The visitor enters into
an empathic dialogue with the war reality of Palestine, which is “recreated” in
the exhibition premises. The visitor loses all distance, his empathy is the
result of the abolition of any dialectic between his safe and stable existence
in Istanbul-Harbiye and the genocide in Gaza. However, the visitor is not there
to perceive Palestine as an object in the sense of Edward Said and to pity it
as a do-gooder, but to appear as a witness for Palestine and to leave the
exhibition as a witness.
Like the testimony in the
Qur'an, the testimony of a historical event is not a right, but an obligation.
And this commitment leads to ethical responsibility. The visitor interacts with
the destruction and does not get out of his responsibility number. Since the
obligation to stand up for Palestine is not a choice of a sunny day in Harbiye,
but the ethical obligation of a life as an ethical thinking, witnessing and
acting person. As it says so beautifully on the website of the exhibition: “This
exhibition is not a visit; it is an attitude.”
What remains after the
Zionist destruction is the ontological “remnant,” the remnant that opposes any
ontological brutality.
“Destruction is not a
moment here, but a structure that has gained continuity; trauma is the new form
of everyday life.”
Trauma gets normalized in
Palestine. Palestinian life in Gaza is the remnant of this traumatized
normality. However, the trauma is now also an everyday aspect of the visitor,
who has turned into a responsible confidant/witness for life.
“The visitors are not
invited to emotional relief, but to an ethical debate. Here, not compassion,
but testimony is expected. Because testimony results in responsibility.”
It is not about the
catharsis of the visitor, as it is the case in a Greek tragedy, but about the
inconvenient knowledge of the Zionist genocide in Gaza.
What remains are silent
people and silent objects that stay immovably in their place as witnesses of
destruction. This can be seen in particular in the rooms where the kitchen, the
school class and the Palestinian home are shown after the Israeli bombings. The
material remains, a piece of wall, an empty pot, a school desk, a
blackboard..., and these objects are silent.
The first victims are
always the children.

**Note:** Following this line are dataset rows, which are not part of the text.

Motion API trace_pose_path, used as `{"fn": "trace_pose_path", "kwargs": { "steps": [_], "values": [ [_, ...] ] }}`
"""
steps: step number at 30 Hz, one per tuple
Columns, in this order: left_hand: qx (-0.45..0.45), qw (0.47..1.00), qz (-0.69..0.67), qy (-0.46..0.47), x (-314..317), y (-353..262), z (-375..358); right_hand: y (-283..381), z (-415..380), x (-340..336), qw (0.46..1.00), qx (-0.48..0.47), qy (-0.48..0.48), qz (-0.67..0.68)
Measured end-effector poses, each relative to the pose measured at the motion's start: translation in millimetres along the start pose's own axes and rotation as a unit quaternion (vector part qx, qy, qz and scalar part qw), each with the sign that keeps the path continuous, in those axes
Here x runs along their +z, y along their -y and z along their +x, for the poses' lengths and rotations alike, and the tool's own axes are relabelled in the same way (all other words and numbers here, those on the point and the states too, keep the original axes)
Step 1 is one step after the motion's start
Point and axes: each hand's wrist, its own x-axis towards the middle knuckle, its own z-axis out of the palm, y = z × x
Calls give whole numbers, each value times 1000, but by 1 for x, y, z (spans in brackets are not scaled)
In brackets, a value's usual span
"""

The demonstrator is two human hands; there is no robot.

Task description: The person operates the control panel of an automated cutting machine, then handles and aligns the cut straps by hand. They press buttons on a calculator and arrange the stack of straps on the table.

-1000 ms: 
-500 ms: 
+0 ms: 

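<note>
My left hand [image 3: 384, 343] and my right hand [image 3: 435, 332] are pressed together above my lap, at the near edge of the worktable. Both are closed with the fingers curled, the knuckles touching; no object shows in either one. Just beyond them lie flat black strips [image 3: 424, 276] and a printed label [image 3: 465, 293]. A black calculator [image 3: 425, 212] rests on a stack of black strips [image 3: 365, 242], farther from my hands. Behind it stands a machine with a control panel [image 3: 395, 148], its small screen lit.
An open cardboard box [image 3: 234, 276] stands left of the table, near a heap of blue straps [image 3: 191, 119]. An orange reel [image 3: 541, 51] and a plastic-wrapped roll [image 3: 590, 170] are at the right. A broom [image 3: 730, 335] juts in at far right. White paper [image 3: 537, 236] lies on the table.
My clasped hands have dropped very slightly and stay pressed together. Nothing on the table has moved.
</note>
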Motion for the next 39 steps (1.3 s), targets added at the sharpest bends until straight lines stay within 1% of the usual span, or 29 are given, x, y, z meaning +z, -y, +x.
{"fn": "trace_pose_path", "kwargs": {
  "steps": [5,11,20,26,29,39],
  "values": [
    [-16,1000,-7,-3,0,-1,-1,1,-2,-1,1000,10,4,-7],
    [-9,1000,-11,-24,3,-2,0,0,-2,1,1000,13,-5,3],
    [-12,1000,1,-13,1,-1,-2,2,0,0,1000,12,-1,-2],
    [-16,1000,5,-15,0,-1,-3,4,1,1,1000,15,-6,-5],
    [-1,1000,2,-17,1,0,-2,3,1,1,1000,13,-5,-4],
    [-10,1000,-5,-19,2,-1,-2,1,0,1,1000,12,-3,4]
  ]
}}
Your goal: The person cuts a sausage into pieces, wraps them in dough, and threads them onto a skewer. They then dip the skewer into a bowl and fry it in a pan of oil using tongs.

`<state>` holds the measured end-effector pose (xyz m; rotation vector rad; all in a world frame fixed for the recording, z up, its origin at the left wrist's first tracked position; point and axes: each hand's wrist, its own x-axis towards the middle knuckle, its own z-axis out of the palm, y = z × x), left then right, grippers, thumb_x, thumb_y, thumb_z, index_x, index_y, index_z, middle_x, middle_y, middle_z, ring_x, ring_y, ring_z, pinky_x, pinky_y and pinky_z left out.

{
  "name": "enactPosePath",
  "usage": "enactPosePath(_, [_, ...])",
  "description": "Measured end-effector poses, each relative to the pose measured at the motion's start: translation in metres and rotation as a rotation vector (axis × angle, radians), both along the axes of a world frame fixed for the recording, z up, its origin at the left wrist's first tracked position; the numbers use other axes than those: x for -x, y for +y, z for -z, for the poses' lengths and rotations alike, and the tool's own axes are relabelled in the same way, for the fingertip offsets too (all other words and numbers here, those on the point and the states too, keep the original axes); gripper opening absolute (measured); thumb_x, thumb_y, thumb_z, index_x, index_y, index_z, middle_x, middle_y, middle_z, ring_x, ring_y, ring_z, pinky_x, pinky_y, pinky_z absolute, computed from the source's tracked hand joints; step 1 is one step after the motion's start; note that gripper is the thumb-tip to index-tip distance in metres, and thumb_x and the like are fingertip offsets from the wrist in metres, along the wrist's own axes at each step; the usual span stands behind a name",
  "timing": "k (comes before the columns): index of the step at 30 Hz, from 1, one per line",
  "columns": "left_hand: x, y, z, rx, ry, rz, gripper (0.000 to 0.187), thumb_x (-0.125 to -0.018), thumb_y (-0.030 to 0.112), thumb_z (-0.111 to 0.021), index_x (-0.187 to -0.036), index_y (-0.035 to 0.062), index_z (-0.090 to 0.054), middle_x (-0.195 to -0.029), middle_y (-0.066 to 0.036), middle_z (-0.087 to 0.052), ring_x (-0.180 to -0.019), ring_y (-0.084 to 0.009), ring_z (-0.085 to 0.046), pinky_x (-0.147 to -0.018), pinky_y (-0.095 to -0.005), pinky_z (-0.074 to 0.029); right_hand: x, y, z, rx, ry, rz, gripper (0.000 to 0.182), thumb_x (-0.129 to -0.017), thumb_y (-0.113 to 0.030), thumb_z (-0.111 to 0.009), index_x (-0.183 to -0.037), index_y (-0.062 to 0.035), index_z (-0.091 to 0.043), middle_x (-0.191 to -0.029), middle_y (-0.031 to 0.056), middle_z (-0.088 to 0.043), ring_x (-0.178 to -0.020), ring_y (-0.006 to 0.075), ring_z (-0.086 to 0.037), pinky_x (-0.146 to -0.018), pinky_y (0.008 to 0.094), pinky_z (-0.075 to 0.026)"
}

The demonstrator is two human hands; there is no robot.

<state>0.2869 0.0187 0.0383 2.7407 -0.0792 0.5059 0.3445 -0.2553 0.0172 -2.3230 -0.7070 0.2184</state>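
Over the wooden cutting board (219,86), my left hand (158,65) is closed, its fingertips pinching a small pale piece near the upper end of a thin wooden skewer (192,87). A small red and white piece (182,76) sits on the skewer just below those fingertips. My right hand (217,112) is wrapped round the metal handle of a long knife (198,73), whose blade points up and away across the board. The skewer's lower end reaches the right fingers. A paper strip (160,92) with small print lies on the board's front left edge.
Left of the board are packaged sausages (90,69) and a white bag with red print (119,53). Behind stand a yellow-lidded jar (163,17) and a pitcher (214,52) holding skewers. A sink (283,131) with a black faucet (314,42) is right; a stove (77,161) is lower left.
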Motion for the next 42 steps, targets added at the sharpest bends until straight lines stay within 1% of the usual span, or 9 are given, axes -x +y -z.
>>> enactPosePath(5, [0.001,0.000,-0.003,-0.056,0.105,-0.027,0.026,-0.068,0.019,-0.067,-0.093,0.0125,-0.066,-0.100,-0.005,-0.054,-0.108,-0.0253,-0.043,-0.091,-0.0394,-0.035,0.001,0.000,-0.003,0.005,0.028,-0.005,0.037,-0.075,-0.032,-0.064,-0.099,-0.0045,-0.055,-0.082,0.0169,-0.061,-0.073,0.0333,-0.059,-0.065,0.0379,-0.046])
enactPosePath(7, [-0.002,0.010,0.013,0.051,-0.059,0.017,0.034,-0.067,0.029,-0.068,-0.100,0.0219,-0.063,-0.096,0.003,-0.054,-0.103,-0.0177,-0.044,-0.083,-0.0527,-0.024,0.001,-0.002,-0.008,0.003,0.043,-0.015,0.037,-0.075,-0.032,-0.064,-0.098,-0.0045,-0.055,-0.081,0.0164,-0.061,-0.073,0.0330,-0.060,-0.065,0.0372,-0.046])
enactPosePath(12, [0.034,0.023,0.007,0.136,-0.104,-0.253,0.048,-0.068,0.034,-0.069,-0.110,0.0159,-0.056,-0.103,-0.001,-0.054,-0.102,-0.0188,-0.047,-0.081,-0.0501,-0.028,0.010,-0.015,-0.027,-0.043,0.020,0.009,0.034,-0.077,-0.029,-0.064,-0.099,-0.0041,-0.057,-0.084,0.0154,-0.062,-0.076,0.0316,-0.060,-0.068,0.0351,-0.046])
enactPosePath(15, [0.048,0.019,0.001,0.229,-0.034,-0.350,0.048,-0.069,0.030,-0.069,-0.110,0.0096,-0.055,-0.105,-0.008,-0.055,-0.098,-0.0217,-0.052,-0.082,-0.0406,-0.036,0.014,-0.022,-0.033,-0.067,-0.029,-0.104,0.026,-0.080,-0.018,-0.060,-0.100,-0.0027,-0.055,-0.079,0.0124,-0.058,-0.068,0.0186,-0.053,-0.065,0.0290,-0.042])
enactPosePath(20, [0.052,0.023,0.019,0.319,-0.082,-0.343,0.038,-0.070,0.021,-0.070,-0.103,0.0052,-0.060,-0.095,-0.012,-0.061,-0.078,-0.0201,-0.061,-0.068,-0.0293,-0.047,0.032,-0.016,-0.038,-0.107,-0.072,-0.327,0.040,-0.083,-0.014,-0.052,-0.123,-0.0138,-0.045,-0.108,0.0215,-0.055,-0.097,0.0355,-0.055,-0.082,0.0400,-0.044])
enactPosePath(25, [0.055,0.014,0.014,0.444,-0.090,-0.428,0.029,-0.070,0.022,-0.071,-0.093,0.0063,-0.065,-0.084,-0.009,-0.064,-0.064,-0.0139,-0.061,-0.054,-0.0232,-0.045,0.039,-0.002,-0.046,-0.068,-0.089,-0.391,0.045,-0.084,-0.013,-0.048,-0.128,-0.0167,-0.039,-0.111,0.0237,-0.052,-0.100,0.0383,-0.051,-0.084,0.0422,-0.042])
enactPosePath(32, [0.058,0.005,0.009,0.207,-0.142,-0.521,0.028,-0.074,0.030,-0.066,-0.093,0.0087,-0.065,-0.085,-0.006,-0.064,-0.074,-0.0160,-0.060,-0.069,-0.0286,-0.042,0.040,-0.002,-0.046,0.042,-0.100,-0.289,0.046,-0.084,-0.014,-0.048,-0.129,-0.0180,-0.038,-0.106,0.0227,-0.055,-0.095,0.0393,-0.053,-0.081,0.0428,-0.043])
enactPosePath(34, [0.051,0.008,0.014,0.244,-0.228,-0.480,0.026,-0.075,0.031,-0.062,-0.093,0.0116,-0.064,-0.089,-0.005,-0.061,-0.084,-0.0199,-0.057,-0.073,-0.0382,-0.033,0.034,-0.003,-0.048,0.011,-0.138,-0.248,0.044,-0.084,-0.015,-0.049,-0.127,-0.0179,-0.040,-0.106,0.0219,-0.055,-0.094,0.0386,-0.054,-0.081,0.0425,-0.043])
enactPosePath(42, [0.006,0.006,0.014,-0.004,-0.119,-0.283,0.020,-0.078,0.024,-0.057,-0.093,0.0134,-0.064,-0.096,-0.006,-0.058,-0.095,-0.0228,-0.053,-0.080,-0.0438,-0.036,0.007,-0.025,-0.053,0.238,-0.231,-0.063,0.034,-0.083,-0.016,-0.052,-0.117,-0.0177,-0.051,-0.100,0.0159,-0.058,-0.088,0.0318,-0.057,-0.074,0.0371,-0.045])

For the Zionist genocide is above all a child genocide.
Therefore, the figure of Handala is also central in this exhibition.
Handala is the famous
cartoon character of the Palestinian artist Naji al-Ali from 1969, which has
very strong autobiographical traits. The murdered children of Gaza and the
children who, like the cartoonist himself, became surviving refugees are the
symbol of testimony that remains and defies brutal destruction.
“What can be seen here is
not a loss, but irretrievable time.”
“The barbed wire at the
centre of the installation transforms the border from a geographical line into
a permanent experience imprinted in body and memory. This installation is not
conceived as an aesthetic composition; it wants the visitor to immediately feel
the interruption between today and yesterday and its ethical significance. The
work calls for observation, not pity.”
The trauma is, as mentioned,
the normality. War is continuity and the labyrinth of the exhibition is a
constant reality. The visitor walks into the labyrinth. He remains there
voluntarily and experiences the darkness of imprisonment acoustically as a
permanent experience. The children teach the visitor what is war - acoustically
and visually. The cries of the children are imprinted in the mind and soul of
the witness spectator. At the same time, the guided tour of the exhibition
illuminates the various movements on the grey walls of the labyrinth. Violence
and brutality become part of everyday life and are no exceptions. You do not
escape from this labyrinth, you stay, listen and painfully learn the
resistance, which then remains as an echo once you left the exhibition.
When the bombs are
asleep, we too can sleep
Is there chocolate in
paradise?
Allah is with us
“What is happening here
is not a deviation, but order itself.”
The visitor can't get out
of the situation. This is not an escape room, this is his testimony of
Palestine, the Zionist colony of the Middle East of children like Handala.
The other room, where the
names of the martyrs are read, performs the same function. Here, too, the
witness does not flee, but remains. The dialectic between testimony and witness
is abolished. We are in the post-dialectical space of the Palestinians' response
to the Zionist State and its outdated dialectics.
23/02/2026
They Served in Gaza, Then Died by Suicide – but Are Not Recognized as Fallen IDF Soldiers
Taking part in genocide can indeed be stressful
The IDF's policy is clear: while soldiers are in
uniform, they're the military's responsibility. The day after? Not anymore.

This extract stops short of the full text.